WHAT THE TASK REQUIRES:
Give again, word for word, each line from the top of the listing through the line that holds "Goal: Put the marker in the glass".

SOURCE MATERIAL:
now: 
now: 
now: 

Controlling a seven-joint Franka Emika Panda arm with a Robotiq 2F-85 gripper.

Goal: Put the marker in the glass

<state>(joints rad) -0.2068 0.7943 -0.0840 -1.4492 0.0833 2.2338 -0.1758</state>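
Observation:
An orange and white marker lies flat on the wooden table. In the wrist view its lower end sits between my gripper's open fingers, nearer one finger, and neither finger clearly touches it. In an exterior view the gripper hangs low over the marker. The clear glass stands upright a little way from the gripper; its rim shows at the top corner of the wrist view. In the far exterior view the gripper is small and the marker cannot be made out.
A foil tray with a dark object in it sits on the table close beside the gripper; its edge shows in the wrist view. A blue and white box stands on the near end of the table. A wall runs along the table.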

RESPONSE AREA:
now: 
now: 
now: 

Controlling a seven-joint Franka Emika Panda arm with a Robotiq 2F-85 gripper.

Goal: Put the marker in the glass

This exercise has been worked through to completion.